The Indian troops who shot at Ismail were supposed to be acting as peacekeepers between dueling ethnic groups – the Singalese, who governed post-colonial Sri Lanka, and the Tamils. But the Indians had become engaged in a guerilla war with Tamil militants; specifically, the largest militant group, the Liberation Tigers of Tamil Eelam.

“I knew if they saw me they would think I was also one of the Tigers and they would just shoot me for the fun of it,” Ismail said.

Waiting for his attackers to return, Ismail said, all he could think about, oddly, was the book he hadn’t yet written.

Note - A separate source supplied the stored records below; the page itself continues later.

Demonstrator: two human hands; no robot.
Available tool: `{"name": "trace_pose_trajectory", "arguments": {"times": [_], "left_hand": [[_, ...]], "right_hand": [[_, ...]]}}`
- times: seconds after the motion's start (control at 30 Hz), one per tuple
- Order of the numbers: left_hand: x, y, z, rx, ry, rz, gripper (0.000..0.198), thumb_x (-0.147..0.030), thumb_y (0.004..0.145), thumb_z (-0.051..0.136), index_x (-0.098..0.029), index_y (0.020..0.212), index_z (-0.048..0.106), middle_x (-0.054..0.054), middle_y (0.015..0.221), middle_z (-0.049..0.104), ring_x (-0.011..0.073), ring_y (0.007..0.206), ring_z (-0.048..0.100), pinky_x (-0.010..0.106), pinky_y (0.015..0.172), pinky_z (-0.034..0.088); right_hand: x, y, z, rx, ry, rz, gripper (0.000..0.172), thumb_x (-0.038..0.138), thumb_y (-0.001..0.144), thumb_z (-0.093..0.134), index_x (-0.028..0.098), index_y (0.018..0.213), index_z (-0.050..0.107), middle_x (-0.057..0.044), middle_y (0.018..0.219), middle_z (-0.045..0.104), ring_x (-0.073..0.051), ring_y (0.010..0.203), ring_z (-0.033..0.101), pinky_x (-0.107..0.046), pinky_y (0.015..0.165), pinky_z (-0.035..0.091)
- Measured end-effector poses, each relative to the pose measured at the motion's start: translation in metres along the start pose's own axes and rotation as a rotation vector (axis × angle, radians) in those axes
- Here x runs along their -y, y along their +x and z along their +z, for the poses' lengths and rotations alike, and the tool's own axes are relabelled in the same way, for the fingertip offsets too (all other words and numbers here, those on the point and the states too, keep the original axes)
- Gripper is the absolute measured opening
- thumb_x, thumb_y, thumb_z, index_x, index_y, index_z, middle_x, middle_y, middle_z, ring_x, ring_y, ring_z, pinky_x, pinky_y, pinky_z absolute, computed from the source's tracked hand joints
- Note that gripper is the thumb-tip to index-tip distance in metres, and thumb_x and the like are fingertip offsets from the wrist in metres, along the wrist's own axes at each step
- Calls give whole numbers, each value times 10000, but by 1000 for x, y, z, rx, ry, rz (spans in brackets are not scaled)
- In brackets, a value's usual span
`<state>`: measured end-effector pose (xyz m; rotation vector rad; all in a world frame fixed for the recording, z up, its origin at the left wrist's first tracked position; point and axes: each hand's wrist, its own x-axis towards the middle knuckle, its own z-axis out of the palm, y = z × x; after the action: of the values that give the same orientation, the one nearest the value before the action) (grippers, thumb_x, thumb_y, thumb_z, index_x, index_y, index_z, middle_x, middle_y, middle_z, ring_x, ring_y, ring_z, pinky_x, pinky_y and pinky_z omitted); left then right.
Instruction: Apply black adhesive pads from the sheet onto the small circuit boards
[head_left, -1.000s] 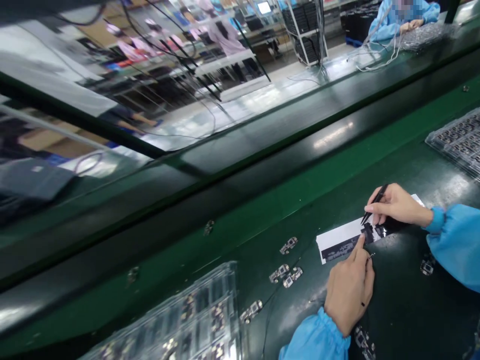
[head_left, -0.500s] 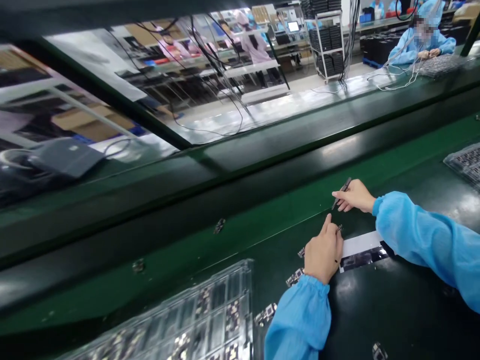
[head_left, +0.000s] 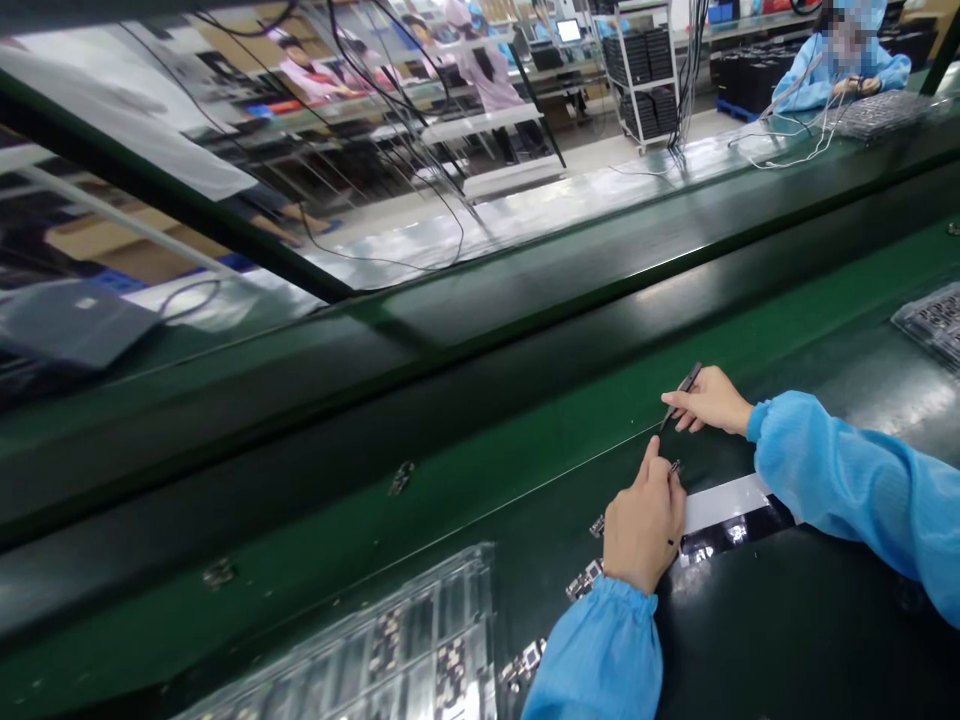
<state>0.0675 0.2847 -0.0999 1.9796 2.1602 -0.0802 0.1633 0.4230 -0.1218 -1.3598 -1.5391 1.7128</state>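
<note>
A glinting metallic piece (head_left: 675, 467) is seen at the left hand (head_left: 642, 520), whose grip cannot be told, beside a flat black-and-white strip (head_left: 724, 503); beyond, slim dark tweezers (head_left: 689, 381) are pinched by the right hand (head_left: 712, 400) above the smooth green bench (head_left: 832, 365)

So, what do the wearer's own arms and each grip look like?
The left sleeve and right sleeve are loose, bright blue and gathered at their ends. The left grip and right grip are bare, ungloved hands; a small dark mark shows on the left one.
</note>
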Motion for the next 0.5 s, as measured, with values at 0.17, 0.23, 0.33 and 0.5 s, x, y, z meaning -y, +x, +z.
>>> {"name": "trace_pose_trajectory", "arguments": {"times": [0.17,0.23,0.33,0.5], "left_hand": [[3,0,4,-35,12,30,229,-282,899,283,-194,893,494,95,1430,356,234,682,667,361,576,480],[3,0,5,-35,15,31,225,-283,899,283,-192,891,489,112,1418,374,233,681,668,358,576,479],[3,1,4,-31,21,22,224,-280,899,282,-192,889,487,119,1406,393,235,680,668,359,577,479],[1,1,1,-12,15,11,226,-281,898,288,-191,895,495,126,1405,393,237,702,670,363,598,484]], "right_hand": [[-2,1,2,10,-6,-13,203,239,761,649,74,647,617,-105,651,681,-119,437,619,-149,322,468],[-3,1,2,12,-7,-14,201,239,760,648,73,651,618,-105,652,681,-118,436,618,-149,325,469],[-4,2,2,5,-7,-16,196,237,765,642,73,660,614,-105,654,681,-117,438,618,-150,332,474],[-4,2,2,0,-14,-19,207,241,767,638,72,650,611,-107,657,678,-117,437,617,-149,326,466]]}}
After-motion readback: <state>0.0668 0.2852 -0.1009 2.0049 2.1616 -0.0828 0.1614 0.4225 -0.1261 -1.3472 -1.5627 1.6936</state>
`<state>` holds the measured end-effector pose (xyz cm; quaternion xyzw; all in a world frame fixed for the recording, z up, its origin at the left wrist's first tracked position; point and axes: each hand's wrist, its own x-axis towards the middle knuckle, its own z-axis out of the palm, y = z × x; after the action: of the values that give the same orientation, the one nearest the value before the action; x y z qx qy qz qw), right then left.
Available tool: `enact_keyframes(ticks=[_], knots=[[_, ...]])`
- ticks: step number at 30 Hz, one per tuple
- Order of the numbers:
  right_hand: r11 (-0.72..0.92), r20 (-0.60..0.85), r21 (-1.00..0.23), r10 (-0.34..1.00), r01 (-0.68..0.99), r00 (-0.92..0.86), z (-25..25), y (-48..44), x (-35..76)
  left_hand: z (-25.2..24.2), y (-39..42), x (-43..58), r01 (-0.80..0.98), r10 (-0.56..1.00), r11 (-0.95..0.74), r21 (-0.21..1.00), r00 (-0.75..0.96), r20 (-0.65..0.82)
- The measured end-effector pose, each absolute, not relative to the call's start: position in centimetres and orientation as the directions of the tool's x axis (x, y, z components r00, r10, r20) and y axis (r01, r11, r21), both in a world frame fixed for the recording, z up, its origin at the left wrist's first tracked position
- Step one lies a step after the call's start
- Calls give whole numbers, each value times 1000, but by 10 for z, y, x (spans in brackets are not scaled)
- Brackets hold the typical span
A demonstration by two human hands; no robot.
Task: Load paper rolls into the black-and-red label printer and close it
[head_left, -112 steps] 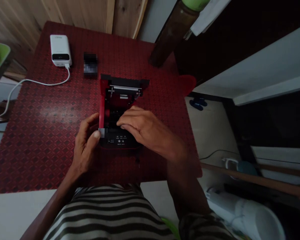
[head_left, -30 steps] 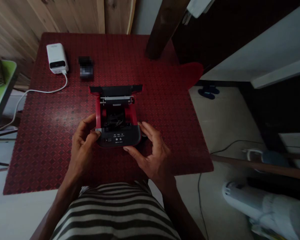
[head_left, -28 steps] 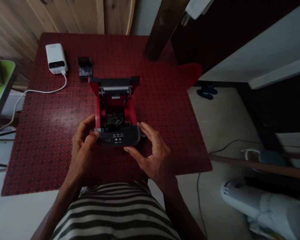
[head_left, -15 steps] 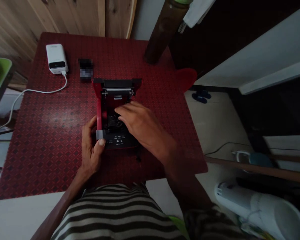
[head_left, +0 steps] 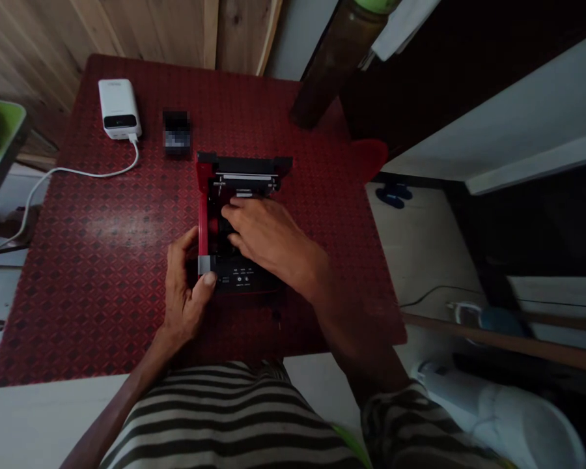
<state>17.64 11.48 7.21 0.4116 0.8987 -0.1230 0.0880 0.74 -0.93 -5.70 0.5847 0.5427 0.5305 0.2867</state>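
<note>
A red and black label printer [head_left: 244, 280] stands on the table with its lid [head_left: 244, 164] raised. The control panel with small white markings faces me. My left hand [head_left: 188, 283] grips the printer's front left corner, thumb on top near a grey block and fingers along the red side wall. Reaching in from the right, my right hand [head_left: 273, 238] has its bent fingers inside the open compartment. Its fingertips are partly hidden in the dark interior, so what they pinch cannot be made out.
On the red patterned table [head_left: 107, 260] lie a white power bank [head_left: 120, 107] with a cable and a small blurred dark object [head_left: 176, 132]. A tall dark bottle [head_left: 334, 65] stands at the back right. A red stool [head_left: 368, 159] shows beyond the right edge.
My right hand has shifted inside the printer's compartment, its fingers now more bent and covering more of the interior. My left hand keeps its hold. The whole view has shifted slightly.
</note>
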Motion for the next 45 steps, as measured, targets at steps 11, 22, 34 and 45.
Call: enact_keyframes(ticks=[11, 22, 34, 45], knots=[[679, 141, -165, 734, 715, -664, 72, 92, 198, -52, -7, 8, 363, 933, -250, 898, -159, 324], [354, 426, -814, 903, 461, 60, -3, 140, 297, -54, -7, 7, 371, 924, -262, 891, -172, 343], [150, 155, -858, 987, 491, -31, -62, 153, 288, -61, -7, 6, 369, 924, -241, 898, -196, 328], [-8, -20, -850, 1000, 527, -18, -39, 64, 324, -50, -6, 10, 377, 930, -220, 900, -197, 310]])
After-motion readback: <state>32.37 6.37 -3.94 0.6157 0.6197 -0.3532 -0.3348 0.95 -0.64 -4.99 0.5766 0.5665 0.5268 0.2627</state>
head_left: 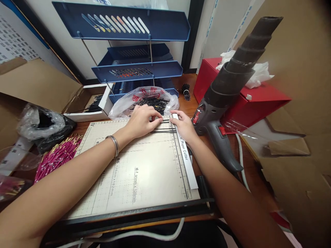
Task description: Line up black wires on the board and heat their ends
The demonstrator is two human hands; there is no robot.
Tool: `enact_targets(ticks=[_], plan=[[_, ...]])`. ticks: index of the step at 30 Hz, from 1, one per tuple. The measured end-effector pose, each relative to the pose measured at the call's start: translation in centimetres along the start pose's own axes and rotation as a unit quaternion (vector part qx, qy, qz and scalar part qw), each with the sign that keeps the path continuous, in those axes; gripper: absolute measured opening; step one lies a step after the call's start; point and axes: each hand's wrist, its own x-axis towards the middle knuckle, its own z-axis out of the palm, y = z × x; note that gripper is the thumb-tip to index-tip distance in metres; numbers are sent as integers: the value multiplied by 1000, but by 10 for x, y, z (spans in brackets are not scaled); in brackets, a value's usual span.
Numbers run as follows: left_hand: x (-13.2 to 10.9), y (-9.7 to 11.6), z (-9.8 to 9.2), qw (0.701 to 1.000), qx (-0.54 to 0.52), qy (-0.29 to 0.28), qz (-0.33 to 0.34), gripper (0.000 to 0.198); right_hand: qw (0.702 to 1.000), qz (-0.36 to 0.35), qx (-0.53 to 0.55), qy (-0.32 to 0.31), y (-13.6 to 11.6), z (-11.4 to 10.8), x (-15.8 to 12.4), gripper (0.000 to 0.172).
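My left hand pinches a few thin black wires near the top right of a cream paper cutter board. More thin black wires lie crosswise on the board just below the fingers. My right hand is closed around the far end of the cutter's white bar, with thumb and forefinger tips close to the wire ends. Whether those tips also touch the wires I cannot tell. Printed size lines and a ruler scale mark the board.
A clear bag of black wires sits behind the board, below blue tiered trays. A heat gun stands at right before a red box. Magenta wires are piled left. A small tied black bundle lies behind.
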Motion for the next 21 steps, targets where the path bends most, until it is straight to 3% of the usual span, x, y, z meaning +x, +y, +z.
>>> enact_targets(ticks=[21], plan=[[2, 0, 2, 1000, 1, -11, -7, 24, 1000, -5, -10, 8, 0, 0, 1, 47]])
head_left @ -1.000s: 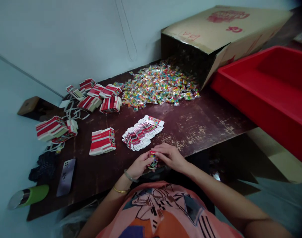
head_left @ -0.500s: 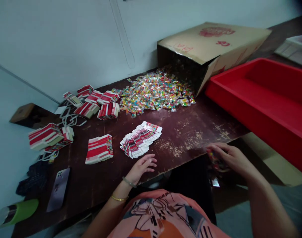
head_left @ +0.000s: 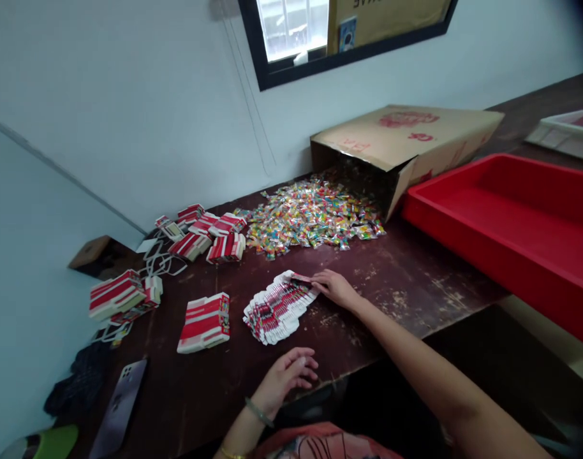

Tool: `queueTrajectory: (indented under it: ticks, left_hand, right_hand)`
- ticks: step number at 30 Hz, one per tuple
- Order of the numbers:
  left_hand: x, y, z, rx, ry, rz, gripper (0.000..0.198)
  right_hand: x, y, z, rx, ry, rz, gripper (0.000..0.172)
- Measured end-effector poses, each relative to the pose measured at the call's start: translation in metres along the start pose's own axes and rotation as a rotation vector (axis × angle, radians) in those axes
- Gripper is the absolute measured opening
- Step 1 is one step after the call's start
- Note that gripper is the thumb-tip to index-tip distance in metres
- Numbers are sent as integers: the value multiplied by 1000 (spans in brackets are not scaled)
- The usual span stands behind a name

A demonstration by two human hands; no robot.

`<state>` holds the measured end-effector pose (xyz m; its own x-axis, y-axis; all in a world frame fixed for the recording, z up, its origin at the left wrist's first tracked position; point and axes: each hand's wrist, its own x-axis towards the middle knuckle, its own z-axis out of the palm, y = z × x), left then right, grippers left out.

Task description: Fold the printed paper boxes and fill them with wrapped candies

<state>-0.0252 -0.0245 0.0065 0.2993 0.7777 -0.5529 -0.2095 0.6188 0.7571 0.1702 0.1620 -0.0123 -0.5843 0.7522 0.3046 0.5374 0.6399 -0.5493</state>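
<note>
A fanned stack of flat red-and-white printed cards (head_left: 278, 307) lies on the dark wooden table (head_left: 397, 280). My right hand (head_left: 333, 287) reaches across the table, and its fingertips pinch the top card at the stack's far right end. My left hand (head_left: 289, 375) rests open near the table's front edge, fingers loosely spread, holding nothing. A pile of small colourful wrapped sweets (head_left: 313, 217) spills from a cardboard box (head_left: 406, 140) lying on its side at the back.
Bundles of red-and-white folded cartons (head_left: 205, 322) lie left of the cards, more (head_left: 210, 237) at the back and far left (head_left: 117, 293). A red plastic tray (head_left: 506, 217) fills the right. A phone (head_left: 119, 408), dark cloth and a green bottle (head_left: 47, 443) sit at front left.
My right hand swung from below the table's right edge, where it held a small packet, up to the card stack. The left hand stayed open near the front edge. The camera tilted up.
</note>
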Motion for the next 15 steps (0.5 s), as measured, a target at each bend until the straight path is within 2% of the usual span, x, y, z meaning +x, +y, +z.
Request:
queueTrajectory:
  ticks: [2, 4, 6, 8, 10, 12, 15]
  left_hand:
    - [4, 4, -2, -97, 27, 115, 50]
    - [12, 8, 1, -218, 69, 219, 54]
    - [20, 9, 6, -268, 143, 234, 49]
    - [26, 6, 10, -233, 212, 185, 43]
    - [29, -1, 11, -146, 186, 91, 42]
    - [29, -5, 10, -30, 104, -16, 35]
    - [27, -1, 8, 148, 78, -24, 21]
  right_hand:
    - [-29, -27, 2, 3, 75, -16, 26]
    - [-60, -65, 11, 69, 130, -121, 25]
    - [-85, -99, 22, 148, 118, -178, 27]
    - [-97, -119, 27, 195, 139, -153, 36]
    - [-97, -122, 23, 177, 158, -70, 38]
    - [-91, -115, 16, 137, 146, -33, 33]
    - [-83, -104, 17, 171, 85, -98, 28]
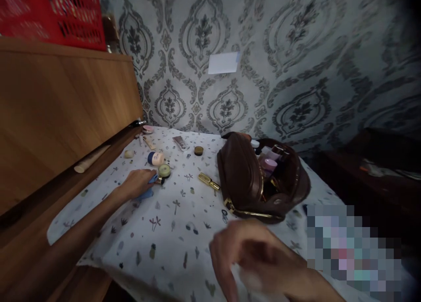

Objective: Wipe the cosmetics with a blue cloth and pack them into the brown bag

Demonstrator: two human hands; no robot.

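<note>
My left hand (pixel 140 183) is closed over a blue cloth (pixel 145 194) on the left part of the white printed cover. At its fingertips is a small item with a dark end (pixel 160 180); whether the hand grips it too is unclear. Beside it sit a round green-lidded jar (pixel 164 170) and a cream bottle with a navy cap (pixel 155 158). My right hand (pixel 253 254), somewhat blurred, hovers over the near right of the cover, fingers bent and apart, nothing visible in them. Beyond it stands an unzipped brown bag (pixel 238 175) with cosmetics inside.
A gold tube (pixel 208 181) lies left of the bag. Farther back are a small round pot (pixel 198 151) and a squeeze tube (pixel 180 143). A wooden cabinet (pixel 69 113) bounds the left, with a red basket (pixel 72 17) on top. Patterned wall (pixel 204 96) rises behind.
</note>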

“I wanted to write a book about Sri Lanka and the war and what it was like,” Ismail said. “The thought that went through my mind was, ‘This helicopter is coming to kill me, but I can’t die because I haven’t written my book yet.'”

In the meantime, the taxi driver Ismail had been traveling with got into his cab and left Ismail but came back moments later with help.

The driver took Ismail to a makeshift hospital nearby, where he recovered from his injury.

“My mother called me from the States once I had got to a hospital,” Ismail said. “Her first question was not, ‘How are you doing?’ but just, ‘When are you giving up journalism?’

“But I enjoyed it too much,” Ismail said.

However, the psychological scars he suffered from his own near-fatal incident as well as DeZoysa’s death eventually took their toll.

Ismail opted to stay in the United States and earn a doctorate in English.

But he misses reporting, he said.

“Sometimes, just following events in this country, I think, ‘If I had any sort of a column, wouldn’t that be fun?'”

Ismail has been working on a book that explores the way the Sri Lankan ethnic conflict has been documented by historians and novelists.

It’s more academic than the book he had in mind as he lay wounded as a reporter in Sri Lanka in the late 1980s, he said. It will probably be published next year.

“I’m finishing the book about Sri Lanka,” he said, “but I’m not yet ready to die.”